"School is in another year, and I just want to disappear again..." – "Get Me Out," Falling In Reverse
If this lyric is similar to your attitude and outlook toward your new year of school, then this is for you. College can be a demon; whether it be a cuddly demon like a kitten or a literal demon with soul-searing claws really depends on you and your approach. It all starts with your mindset and setting yourself up for success.
1. Know what materials you need upfront.
If you haven't figured this out by now, college textbooks cost a ton of money and it all adds up. Every professor and class has a supply list from readings to textbooks to other resources they might recommended, but here is a little shocker: the REQUIRED in parentheses around a book isn't all that concrete. Before classes start or around the first few days, email your professor to ask if all of the "required" supplies really are required and if you need the newest editions or if older editions will suffice. This is important to know because older versions or editions and used textbooks are exponentially cheaper, and supplementing the more expensive texts with these versions will save you plenty. Also, don't be afraid to peruse the internet for online PDFs of your materials either.
2. Utilize your Google Calendar.
I'm not joking. A Google Calendar attached to your college email will save your life! The feature that makes this such a useful tool is the fact that you can create different calendars and tabs which you can turn 'on' and 'off' in different combination viewings. For example, I have a tab for my classes, my professor's and TA's office hours, my tests and exam dates and tutoring hours at my school's various centers. So if I ever want to see what hours I can go to, I just turn on my class and office hours tabs to see which open periods coincide with the hours or if there are conflicts with testing dates and times. You can also add your club or athletic schedule, the school vacation dates and so on if you want. This can help you keep your life on track and mentally focus yourself on what you need to do during the day or week ahead. Keeping yourself focused and organized is a guaranteed college survival skill.

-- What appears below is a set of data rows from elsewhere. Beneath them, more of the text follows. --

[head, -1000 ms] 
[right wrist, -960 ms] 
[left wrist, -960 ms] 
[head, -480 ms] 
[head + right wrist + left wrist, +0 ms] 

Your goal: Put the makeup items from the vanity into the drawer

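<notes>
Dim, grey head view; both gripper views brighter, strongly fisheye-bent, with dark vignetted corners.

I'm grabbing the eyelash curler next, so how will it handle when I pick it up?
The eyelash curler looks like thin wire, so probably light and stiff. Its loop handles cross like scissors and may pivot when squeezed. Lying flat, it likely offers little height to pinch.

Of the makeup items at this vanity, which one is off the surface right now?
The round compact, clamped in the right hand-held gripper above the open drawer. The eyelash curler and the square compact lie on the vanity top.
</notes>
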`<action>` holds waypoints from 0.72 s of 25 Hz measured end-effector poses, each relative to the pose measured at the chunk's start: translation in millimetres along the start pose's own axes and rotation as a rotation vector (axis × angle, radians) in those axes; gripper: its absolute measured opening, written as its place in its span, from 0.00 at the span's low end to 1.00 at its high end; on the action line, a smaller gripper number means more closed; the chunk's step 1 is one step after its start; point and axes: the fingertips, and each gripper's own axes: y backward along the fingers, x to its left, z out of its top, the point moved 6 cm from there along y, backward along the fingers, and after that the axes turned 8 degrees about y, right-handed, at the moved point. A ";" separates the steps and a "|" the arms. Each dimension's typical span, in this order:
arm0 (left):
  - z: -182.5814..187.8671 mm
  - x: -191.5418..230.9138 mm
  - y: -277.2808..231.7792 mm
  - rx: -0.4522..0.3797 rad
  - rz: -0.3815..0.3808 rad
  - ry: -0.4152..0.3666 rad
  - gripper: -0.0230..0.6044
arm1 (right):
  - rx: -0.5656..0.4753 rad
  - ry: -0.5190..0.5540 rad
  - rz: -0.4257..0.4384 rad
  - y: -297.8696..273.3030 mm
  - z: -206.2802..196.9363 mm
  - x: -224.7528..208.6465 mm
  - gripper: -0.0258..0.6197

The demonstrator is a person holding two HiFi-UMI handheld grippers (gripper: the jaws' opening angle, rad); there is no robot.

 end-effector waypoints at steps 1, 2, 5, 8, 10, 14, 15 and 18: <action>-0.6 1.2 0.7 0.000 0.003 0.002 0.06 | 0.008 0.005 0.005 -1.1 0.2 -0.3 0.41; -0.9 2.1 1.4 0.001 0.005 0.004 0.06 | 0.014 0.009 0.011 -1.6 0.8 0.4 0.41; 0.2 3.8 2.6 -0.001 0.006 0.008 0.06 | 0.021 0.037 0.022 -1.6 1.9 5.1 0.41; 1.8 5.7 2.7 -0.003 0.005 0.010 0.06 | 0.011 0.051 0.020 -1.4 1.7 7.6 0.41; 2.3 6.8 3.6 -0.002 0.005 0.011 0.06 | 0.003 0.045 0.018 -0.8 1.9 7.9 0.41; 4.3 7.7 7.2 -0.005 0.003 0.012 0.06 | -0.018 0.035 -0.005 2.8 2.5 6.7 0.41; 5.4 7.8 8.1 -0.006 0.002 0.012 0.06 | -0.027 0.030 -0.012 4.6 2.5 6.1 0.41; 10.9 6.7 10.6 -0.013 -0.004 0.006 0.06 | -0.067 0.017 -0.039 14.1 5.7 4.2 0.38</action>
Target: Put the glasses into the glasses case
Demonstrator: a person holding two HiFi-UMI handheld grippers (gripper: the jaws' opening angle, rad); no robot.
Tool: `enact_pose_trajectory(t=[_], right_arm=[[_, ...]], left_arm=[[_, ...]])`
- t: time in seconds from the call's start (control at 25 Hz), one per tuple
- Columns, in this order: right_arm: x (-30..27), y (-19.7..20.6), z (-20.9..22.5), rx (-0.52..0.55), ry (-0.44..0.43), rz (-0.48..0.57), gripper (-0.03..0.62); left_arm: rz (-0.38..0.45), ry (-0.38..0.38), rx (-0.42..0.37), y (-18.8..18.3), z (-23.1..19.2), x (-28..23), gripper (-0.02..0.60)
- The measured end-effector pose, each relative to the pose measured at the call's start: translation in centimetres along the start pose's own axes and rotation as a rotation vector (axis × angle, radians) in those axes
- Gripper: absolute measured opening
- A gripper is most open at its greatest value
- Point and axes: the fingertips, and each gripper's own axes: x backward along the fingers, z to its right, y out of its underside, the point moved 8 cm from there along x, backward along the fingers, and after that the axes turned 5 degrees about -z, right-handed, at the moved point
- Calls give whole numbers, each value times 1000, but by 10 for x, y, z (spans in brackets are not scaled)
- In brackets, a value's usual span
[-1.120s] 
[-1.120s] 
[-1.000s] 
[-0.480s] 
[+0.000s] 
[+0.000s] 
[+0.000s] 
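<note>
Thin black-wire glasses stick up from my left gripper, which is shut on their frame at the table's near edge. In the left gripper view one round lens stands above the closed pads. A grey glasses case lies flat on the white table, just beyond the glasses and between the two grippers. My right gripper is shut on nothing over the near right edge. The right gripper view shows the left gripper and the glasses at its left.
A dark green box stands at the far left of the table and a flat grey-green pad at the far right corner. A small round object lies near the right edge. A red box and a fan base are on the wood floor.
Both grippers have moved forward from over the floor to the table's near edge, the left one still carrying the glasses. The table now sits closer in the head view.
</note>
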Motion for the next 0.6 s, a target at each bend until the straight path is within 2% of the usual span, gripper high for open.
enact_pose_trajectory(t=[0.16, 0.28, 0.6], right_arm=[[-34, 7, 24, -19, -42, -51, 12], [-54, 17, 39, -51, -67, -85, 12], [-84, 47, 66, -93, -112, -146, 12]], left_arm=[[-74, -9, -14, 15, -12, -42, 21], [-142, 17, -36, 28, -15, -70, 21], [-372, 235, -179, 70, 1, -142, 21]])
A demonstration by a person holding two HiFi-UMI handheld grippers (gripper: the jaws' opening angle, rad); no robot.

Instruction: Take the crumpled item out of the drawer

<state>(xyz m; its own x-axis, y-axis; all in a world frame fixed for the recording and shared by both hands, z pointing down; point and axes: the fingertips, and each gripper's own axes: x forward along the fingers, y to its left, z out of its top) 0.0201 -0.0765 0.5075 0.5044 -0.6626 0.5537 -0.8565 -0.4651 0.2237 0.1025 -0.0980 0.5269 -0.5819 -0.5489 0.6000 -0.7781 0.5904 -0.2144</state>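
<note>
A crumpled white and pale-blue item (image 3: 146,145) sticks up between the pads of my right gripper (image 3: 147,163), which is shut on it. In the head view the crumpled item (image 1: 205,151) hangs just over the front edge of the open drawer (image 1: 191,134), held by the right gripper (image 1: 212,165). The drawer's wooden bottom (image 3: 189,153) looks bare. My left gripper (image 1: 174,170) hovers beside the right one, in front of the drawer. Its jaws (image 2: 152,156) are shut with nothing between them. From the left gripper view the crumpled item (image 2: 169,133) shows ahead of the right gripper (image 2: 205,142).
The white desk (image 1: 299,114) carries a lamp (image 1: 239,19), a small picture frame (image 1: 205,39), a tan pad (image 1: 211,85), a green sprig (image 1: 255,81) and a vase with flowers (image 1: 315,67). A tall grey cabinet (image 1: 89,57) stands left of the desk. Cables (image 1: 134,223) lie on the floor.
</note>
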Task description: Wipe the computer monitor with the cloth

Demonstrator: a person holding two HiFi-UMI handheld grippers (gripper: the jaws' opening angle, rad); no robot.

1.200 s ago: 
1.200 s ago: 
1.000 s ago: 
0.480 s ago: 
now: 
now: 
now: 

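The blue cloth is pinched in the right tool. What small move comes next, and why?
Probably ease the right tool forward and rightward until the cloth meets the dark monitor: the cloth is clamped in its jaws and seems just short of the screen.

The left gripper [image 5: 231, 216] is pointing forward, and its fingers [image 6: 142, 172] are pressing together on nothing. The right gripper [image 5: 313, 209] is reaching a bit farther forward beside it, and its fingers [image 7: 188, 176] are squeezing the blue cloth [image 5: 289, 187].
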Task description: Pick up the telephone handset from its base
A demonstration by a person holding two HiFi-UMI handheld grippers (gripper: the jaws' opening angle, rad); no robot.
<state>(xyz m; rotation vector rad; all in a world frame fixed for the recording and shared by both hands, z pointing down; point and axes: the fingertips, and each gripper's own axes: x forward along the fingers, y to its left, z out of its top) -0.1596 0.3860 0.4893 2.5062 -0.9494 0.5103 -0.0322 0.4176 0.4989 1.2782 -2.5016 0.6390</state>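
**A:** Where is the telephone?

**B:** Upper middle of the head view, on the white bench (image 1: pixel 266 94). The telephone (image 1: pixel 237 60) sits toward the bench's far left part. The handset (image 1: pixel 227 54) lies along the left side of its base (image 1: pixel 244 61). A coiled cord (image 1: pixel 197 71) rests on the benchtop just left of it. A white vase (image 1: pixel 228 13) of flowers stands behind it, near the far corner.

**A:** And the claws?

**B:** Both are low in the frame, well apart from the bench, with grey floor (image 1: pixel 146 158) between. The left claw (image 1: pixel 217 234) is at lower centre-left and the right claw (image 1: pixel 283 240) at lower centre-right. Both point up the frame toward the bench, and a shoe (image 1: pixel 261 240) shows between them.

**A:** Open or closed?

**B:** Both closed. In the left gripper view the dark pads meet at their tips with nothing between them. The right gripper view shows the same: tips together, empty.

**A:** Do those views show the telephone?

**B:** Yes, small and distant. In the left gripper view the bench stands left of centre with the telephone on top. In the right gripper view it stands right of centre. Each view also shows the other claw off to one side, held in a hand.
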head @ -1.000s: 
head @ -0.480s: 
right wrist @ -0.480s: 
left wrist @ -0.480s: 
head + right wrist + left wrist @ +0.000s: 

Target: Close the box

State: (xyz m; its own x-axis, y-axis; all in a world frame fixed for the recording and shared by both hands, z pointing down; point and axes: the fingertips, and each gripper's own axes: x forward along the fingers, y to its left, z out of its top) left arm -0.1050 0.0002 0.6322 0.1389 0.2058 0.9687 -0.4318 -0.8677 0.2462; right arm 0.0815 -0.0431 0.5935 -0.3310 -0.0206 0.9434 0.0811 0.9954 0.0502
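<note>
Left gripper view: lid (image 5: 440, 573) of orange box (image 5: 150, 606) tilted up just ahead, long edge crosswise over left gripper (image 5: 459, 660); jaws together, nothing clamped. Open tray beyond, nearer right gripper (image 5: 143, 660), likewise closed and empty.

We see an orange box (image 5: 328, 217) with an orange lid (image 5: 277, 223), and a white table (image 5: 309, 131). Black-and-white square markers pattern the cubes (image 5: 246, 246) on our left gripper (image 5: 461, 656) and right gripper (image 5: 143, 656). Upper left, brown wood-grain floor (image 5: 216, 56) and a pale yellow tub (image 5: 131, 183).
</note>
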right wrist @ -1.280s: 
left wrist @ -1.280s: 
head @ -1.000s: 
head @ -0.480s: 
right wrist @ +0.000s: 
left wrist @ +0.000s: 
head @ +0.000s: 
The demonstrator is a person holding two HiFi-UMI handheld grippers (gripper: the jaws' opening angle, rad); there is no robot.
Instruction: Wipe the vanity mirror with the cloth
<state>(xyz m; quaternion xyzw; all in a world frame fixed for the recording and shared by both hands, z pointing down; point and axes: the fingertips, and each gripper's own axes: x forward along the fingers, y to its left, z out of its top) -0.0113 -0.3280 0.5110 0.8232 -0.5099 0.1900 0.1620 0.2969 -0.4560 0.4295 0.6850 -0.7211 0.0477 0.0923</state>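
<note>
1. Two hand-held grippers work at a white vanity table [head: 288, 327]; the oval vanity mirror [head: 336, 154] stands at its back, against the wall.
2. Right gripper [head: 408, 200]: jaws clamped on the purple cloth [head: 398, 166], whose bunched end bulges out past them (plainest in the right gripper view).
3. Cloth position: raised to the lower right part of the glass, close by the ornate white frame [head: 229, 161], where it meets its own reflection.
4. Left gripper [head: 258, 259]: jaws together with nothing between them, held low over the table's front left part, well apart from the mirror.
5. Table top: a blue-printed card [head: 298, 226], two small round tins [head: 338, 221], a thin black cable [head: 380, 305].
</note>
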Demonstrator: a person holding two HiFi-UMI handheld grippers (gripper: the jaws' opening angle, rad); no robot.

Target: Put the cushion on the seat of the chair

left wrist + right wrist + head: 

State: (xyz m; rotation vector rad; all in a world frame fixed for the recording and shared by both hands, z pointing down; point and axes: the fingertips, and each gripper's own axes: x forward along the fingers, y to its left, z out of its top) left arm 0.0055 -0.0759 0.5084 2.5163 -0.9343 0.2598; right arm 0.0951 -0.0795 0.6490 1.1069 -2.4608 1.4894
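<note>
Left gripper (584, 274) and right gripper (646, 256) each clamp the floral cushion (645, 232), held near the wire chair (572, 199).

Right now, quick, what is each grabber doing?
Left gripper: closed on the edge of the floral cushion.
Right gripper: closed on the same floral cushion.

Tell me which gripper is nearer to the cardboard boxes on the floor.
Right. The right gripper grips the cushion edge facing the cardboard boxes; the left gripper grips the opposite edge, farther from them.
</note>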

3. Familiarize yourself with the resources offered.
Trust me when I say that it is very important for you to know what services and aid your school offers. College is stressful. So is adulthood and everything in between. Not every school does this, but mine offers nine free therapy sessions to students and a form of drop-in counseling. The college health center and local hospital offer a range of tests and medical aid for the students at a very discounted price, including an array of free condoms and sex education. The career center holds regular conferences and workshops for a large variety of job interests and they offer individual counselors as well if you're looking for a more niche position. The Student Learning Center is currently saving my life with facilitated study groups and drop-in tutoring. You will get overwhelmed. You will feel lost over a certain subject. Don't be afraid to seek out help and please make sure to take care of yourself. Knowing what is available to you and how to access those resources can sometimes be a literal lifesaver. You don't have to reach out immediately, but keeping that information in the back of your mind is something I highly recommend.
4. Establish a good studying location.
We associate certain places with certain mental states. For example, your room is a place of relaxation, your bed a place for sleeping and for Netflix, your desk a working space. In college, and even in high school, it's very helpful to establish an outside space for studying and school work. At UC Berkeley, each college and sometimes each department has a library dedicated to them outside of the large general libraries. I, for one, like when there's space, and the chemistry and engineering libraries are a lot quieter and less occupied than other buildings. These are all places I go to study and complete assignments. When I go there, all YouTube and Netflix tabs are gone. The only tabs or supplies I use are those for working. If I need to relax or nap, I try to do that before or after going to the library and I generally go to elsewhere to do so. Explore your campus and find places like these for yourself. It'll help you so much in the long run.
5. Introduce yourself to your professors.
Professors can be intimidating. Even my dorky, lovable and nerdy Canadian oceans professor seemed intimidating to me at one point. It's kind of silly looking back now, but it's true. A great way to slowly overcome the invisible wall you put between you and your professors is to simply introduce yourself to them during or after class. That will make going to their office hours a lot less stressful and it will make your face a familiar one. Another thing to do is sit in the first three rows. If you're in a large lecture, it's hard to stand out. By sitting in the closer rows, you'll be more likely to interact with your professor, less likely to be distracted by your classmates and more likely to pay attention (advice a professor actually gave me once). I, for one, have three lectures with more than 500 people. By sitting in the front row, I'm able to read the projections and I have casual conversations with my professors. You should give it a try.
It's important at the start of your semester to set yourself up to NOT burnout. All of these steps are a good starting point for success and survival, but it's you who will carry it through. If you have bad habits, it's up to you to kick them to the curb and to find better methods. You can know what to do but it's up to you to do it. But keeping all of these things in mind, don't lose sight of yourself.
Take time to relax. Take classes or join clubs that revolve around something you love. Keep track of your mental health. Don't be afraid to seek help in whatever form you may need. College is a journey. Know and recognize your limits. Start slow and start by setting yourself up for success, and have a happy school year!